RFP evaluation hours are visible before the shortlist lands. Supplier crisis response is tracked as it unfolds.
“The client sees the vendor recommendation. They don’t see the 50-hour evaluation that preceded it or the market monitoring that made the recommendation defensible.”
— independent procurement consultant
A live balance URL makes the sourcing investment visible, so the advisory fee reflects the full scope of procurement work behind every recommendation.
Frequently asked questions
How do procurement consultants structure sourcing advisory retainer agreements?
Procurement advisory retainers cover a monthly hour cap for category strategy, RFP management, supplier relationship management, market intelligence, and contract negotiation support. A live balance URL makes both steady-state advisory and event-driven procurement work visible as it accumulates.
How do I track RFP management hours across multiple supplier responses?
Log RFP work with supplier counts: “RFP evaluation: 10 responses scored against 8 criteria, 22h.” The client sees the full sourcing investment behind the shortlist recommendation — not just the final vendor selection, but the 40–70 hours of evaluation that produced it.
How do I handle a supplier crisis that exhausts months of retainer in 72 hours?

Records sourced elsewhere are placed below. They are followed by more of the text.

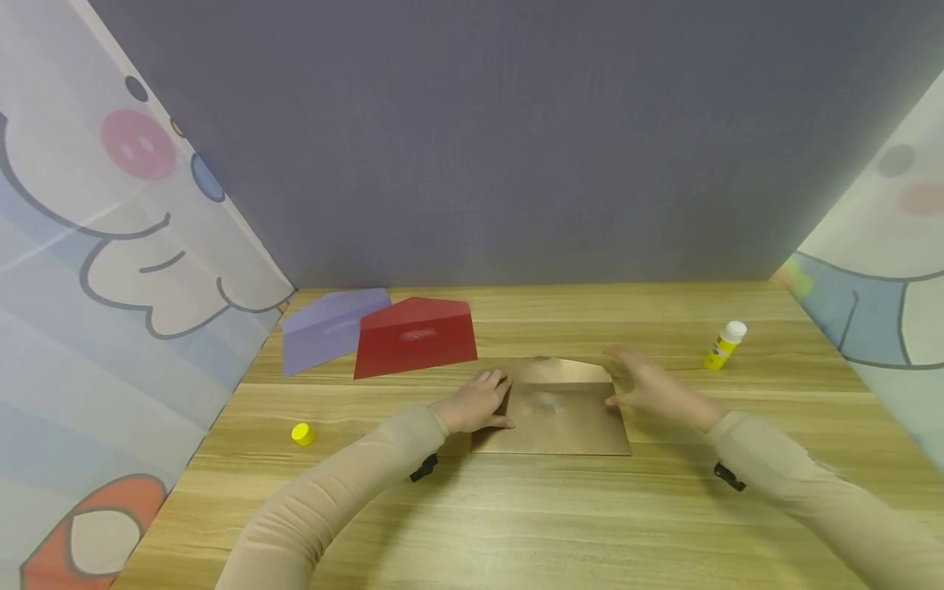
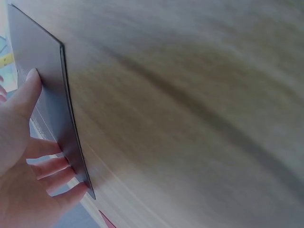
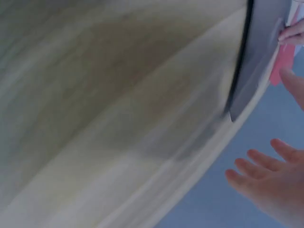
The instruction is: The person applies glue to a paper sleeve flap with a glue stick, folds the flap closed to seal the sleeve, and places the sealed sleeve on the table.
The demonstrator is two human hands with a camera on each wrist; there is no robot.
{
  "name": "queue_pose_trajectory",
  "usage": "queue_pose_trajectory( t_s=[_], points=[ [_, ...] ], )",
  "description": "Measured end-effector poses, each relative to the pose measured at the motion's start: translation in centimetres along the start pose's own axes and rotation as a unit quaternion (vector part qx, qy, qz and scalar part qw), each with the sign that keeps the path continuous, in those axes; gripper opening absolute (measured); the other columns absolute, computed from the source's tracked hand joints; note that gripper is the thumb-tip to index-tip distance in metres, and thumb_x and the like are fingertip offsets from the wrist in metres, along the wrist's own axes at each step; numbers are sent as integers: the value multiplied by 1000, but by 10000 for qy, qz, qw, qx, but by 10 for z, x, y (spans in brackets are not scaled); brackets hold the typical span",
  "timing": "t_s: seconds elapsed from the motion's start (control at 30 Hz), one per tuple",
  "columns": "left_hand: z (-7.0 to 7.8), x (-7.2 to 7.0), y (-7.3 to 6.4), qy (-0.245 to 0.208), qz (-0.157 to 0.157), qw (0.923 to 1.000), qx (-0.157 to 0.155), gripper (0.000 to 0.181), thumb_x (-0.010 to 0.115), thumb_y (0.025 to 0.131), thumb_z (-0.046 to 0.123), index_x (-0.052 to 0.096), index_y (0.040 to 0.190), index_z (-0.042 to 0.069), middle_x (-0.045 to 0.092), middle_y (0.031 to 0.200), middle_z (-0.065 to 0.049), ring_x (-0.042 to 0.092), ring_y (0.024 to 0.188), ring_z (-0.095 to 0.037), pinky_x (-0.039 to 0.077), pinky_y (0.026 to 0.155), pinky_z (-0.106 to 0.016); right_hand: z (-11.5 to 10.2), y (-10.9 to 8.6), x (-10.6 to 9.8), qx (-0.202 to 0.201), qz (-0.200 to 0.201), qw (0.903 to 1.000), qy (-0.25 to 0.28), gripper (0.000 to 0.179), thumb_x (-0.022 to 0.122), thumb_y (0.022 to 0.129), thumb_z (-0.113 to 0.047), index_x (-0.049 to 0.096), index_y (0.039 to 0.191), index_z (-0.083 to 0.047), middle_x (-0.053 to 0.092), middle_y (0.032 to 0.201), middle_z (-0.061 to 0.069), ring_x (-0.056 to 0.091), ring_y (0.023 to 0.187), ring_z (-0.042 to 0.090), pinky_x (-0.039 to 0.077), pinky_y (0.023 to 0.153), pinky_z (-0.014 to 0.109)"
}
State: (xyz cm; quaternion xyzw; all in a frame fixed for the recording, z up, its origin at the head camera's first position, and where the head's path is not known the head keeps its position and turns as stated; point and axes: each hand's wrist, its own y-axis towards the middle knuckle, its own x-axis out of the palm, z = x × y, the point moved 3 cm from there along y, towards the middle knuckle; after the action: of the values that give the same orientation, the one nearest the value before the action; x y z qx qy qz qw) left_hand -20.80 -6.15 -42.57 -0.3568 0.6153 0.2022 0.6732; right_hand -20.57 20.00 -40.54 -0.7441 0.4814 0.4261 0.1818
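A brown-gold envelope (image 1: 568,424) with its flap at the far side lies on the wooden table in the head view. My left hand (image 1: 474,405) rests on its left part, thumb and fingers spread; in the left wrist view the fingertips touch the envelope (image 2: 50,90) near an edge. At the envelope's right edge hovers my right hand (image 1: 656,391), slightly blurred. The right wrist view shows that hand (image 3: 273,183) with spread fingers and nothing in them, apart from the envelope (image 3: 259,57).
Behind and to the left lie a red envelope (image 1: 420,344) and a purple envelope (image 1: 317,340), partly overlapping. A yellow cap (image 1: 302,434) sits at the left. A yellow glue stick (image 1: 719,353) with a white end is at the right. A grey panel (image 1: 516,164) borders the table's back.
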Motion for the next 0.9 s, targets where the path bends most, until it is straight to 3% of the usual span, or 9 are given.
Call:
queue_pose_trajectory(
  t_s=[0.2, 0.53, 0.7, 0.9],
  points=[
    [0, -1, -1, -28, -6, 10000, 30, 77, 47, 85, 50, 28, 136, -4, 28, 136, -15, 27, 126, -26, 22, 106, -34, 5, 4, 18, -133, -401, 9985, -348, 84, 79, 63, -20, 35, 127, 11, 28, 131, 36, 31, 117, 50, 29, 95, 57],
    [2, -4, -3, 176, 175, 9997, 65, 75, 47, 84, 51, 32, 134, -3, 29, 136, -16, 28, 126, -27, 25, 105, -36, 4, 7, 22, -297, -521, 9964, -604, 91, 80, 59, -17, 30, 129, 13, 26, 130, 39, 30, 116, 52, 30, 93, 58],
    [2, -4, -3, 68, 212, 9997, -71, 78, 49, 83, 52, 29, 136, -1, 21, 140, -22, 22, 129, -34, 22, 106, -42, 3, 8, 23, -214, -584, 9967, -519, 91, 80, 60, -15, 28, 129, 14, 27, 129, 39, 31, 116, 51, 31, 93, 57],
    [-2, -2, -1, -9, 468, 9984, -315, 94, 54, 76, 56, 17, 139, -1, 22, 139, -25, 23, 128, -36, 24, 104, -46, -1, 8, 22, -128, -646, 9963, -546, 89, 79, 62, -13, 27, 129, 14, 35, 125, 38, 41, 109, 48, 39, 89, 52]
  ],
)
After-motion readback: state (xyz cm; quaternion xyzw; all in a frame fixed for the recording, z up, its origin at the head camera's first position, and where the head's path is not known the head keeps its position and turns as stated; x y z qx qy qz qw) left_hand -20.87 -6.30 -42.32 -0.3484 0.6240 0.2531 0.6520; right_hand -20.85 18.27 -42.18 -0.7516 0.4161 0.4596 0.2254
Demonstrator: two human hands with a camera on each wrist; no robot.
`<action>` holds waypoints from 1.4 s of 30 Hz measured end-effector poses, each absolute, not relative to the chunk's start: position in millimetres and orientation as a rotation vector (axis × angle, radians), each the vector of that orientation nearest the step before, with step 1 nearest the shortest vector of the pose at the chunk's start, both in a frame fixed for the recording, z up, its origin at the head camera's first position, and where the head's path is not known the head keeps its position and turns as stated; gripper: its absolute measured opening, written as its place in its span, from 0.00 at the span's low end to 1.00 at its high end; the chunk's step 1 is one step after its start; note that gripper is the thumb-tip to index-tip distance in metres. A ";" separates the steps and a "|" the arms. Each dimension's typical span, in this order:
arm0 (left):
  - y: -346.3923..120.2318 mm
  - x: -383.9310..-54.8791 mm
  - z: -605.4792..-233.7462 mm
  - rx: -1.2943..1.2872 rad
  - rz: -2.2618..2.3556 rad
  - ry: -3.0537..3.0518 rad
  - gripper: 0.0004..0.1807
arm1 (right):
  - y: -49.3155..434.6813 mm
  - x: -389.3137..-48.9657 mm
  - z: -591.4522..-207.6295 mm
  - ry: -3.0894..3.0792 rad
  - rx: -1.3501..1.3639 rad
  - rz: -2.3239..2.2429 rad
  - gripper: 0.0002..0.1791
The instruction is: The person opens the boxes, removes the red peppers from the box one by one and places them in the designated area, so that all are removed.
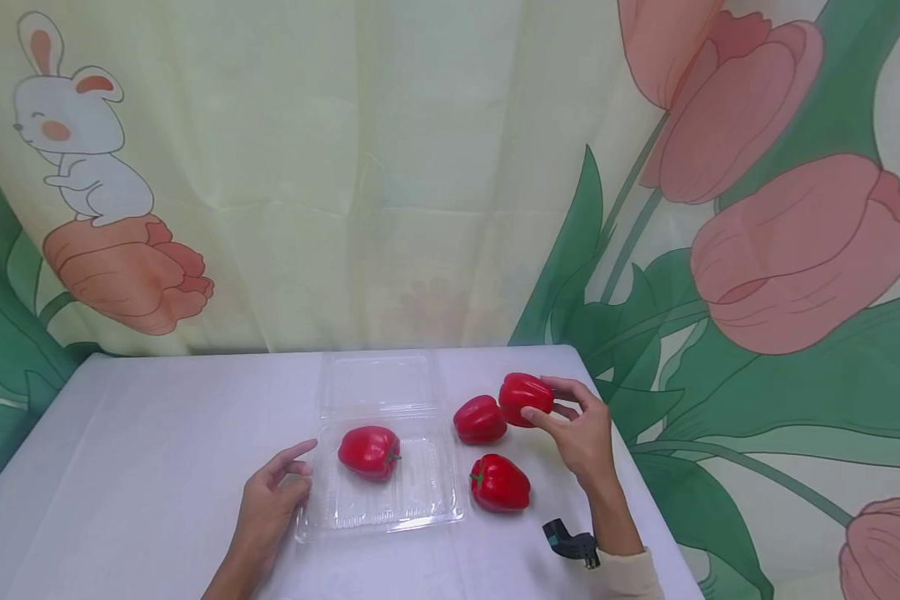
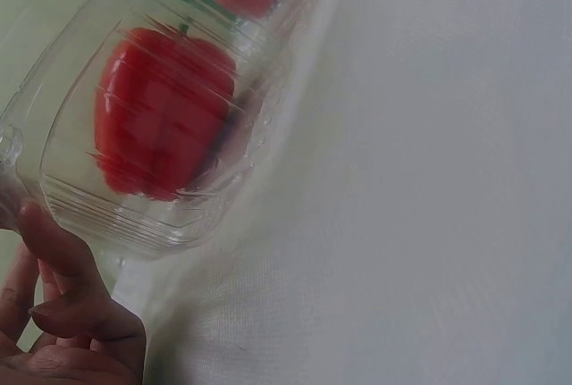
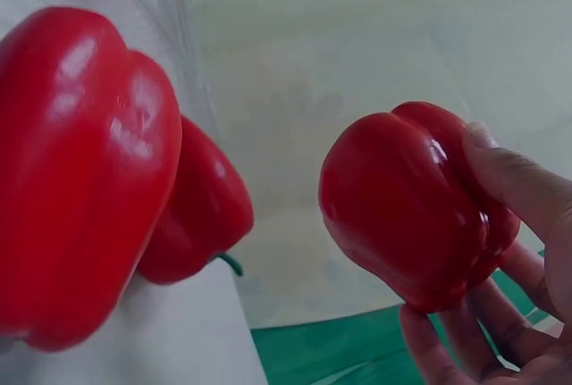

Log each response phase as it happens: “Supplier crisis Day 1: impact assessment + alt supplier shortlist + contract review, 18h.” The client sees the emergency consumption building in real time, enabling the emergency scope authorization before the retainer cap overflows rather than after.
Does HourTab work with Coupa, SAP Ariba, or Jaggaer procurement platforms?
HourTab is a time-tracking layer. Track hours in your time tracker, export CSV, import into HourTab. The client balance URL shows hours and work log entries — not sourcing events or supplier data from your procurement platform. Your Coupa, Ariba, or Jaggaer data stays within the client’s secure environment.